Gestion des risques

Le nombre de décès journaliers du Covid-19 commence à baisser

Le point hebdomadaire de Santé publique France note le début d'une diminution des décès du Covid-19 par rapport à la semaine précédente. L'institution constate en parallèle une résurgence des passages aux urgences.Lors de ses points d'information quotidiens sur la progression du Covid-19, Jérôme Salomon, directeur général de la santé (DGS), indique depuis plusieurs semaines une diminution lente du nombre d'hospitalisations pour suspicion d'infections. La tendance se confirme désormais par un nombre de décès en diminution en semaine 16 (S16), soit du 13 au 19 avril. Santé publique France relève dans son bulletin épidémiologie hebdomadaire 2 800 décès contre 3 452 en S15. En outre, l'institution confirme que "le nombre de cas hospitalisés en réanimation s'est stabilisé à un niveau élevé à compter du 8 avril et a amorcé une lente diminution depuis cette date". Autre bonne nouvelle : "Le nombre hebdomadaire des retours à domicile de patients Covid-19 après hospitalisation est en moyenne de 10 350 sur les trois dernières semaines."

Quant à l'activité des hôpitaux en dehors du Covid-19, il semble qu'il y ait une légère résurgence des passages. En effet, "après deux semaines de diminution (S12 et S13), il a été observé une reprise à la hausse du nombre de passages tous âges pour trois indicateurs : les accidents vasculaires cérébraux (AVC), la maladie veineuse thromboembolique (MVTE) depuis la semaine 14 et les cardiopathies ischémiques depuis la semaine 15." Cependant, "en semaine 16, le nombre de passages aux urgences tous âges est toujours dans des niveaux inférieurs en comparaison de la même semaine en 2019, excepté pour la MVTE pour laquelle ce nombre était similaire à la S16 en 2019." S'il est difficile de se réjouir d'une augmentation du nombre d'AVC ou de cardiopathies ischémiques, ces chiffres sont rassurants pour les professionnels qui craignaient des pertes de chance pour les patients ne souhaitant pas se rendre aux urgences durant la crise sanitaire (lire notre dossier).

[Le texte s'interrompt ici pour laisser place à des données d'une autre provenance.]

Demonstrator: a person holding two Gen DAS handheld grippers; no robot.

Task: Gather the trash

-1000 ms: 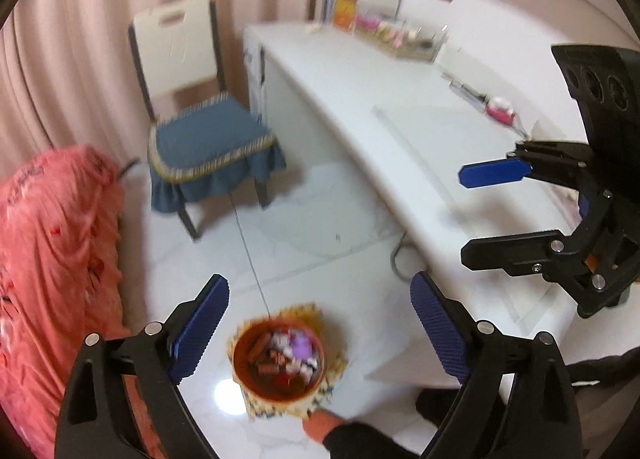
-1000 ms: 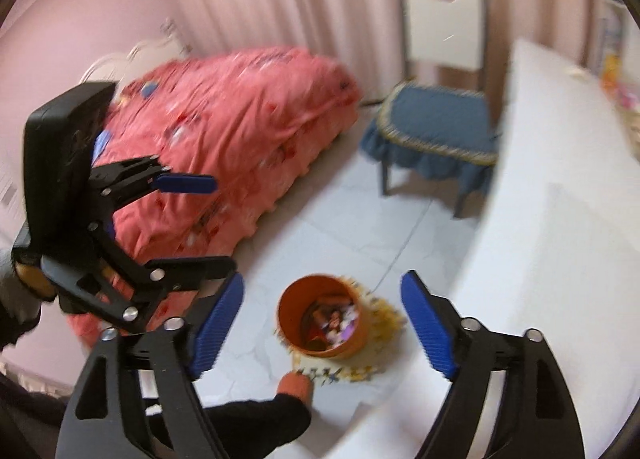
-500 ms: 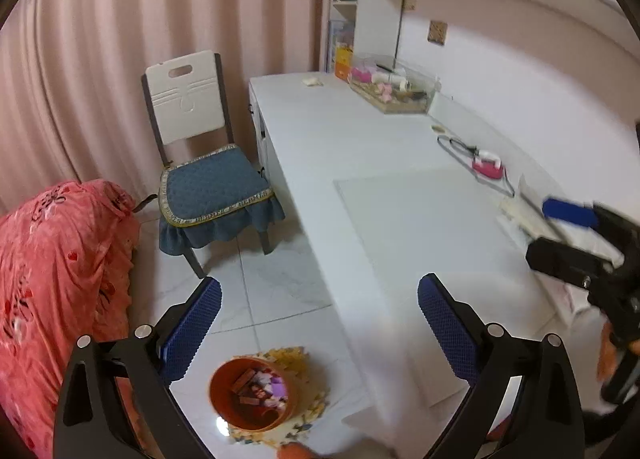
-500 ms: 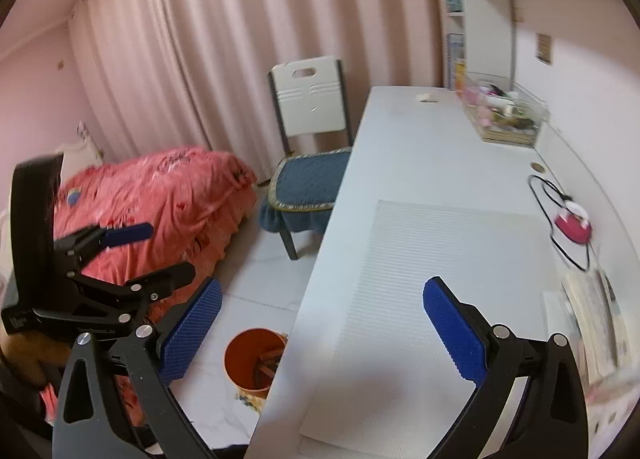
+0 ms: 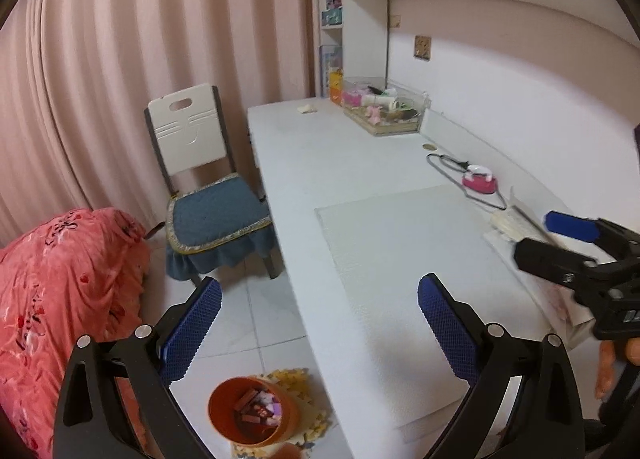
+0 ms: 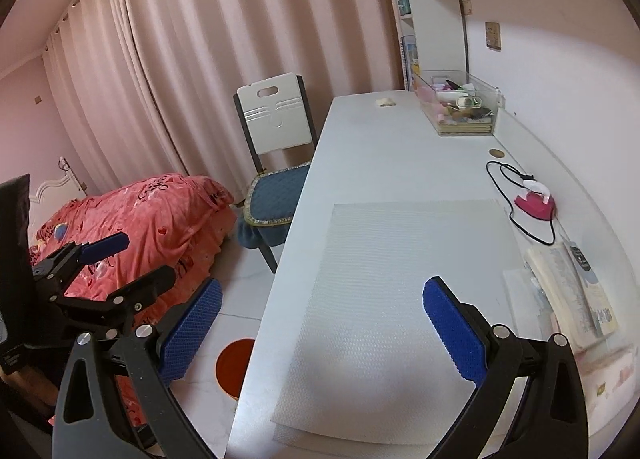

En outre, une étude de Santé publique France, également présentée dans ce point hebdomadaire, montre que si la "santé mentale des personnes interrogées [...] reste dégradée par comparaison des données de références disponibles avant le confinement, [...] on observe cependant une amélioration significative de la satisfaction de vie actuelle [...] ainsi qu'une diminution significative des états anxieux". Moins bonne nouvelle, cette étude semble indiquer que les mesures barrières semblent moins bien adoptées. En effet, l'organisme explique que "le degré d'adoption systématique des mesures de protection diminue significativement" entre la période du 30 mars au 1er avril et celle du 14 au 16 avril. C'est d'autant plus inquiétant que désormais les autorités sanitaires misent sur une faible circulation du virus afin de contrôler l'épidémie (lire notre article). À ce titre, Santé publique France prévient : "Il apparaît que l'enjeu du maintien des mesures de prévention dans le long terme doit s'appuyer sur l'acceptation et la prise d'habitude des gestes de prévention plutôt que sur une perception de risque élevé."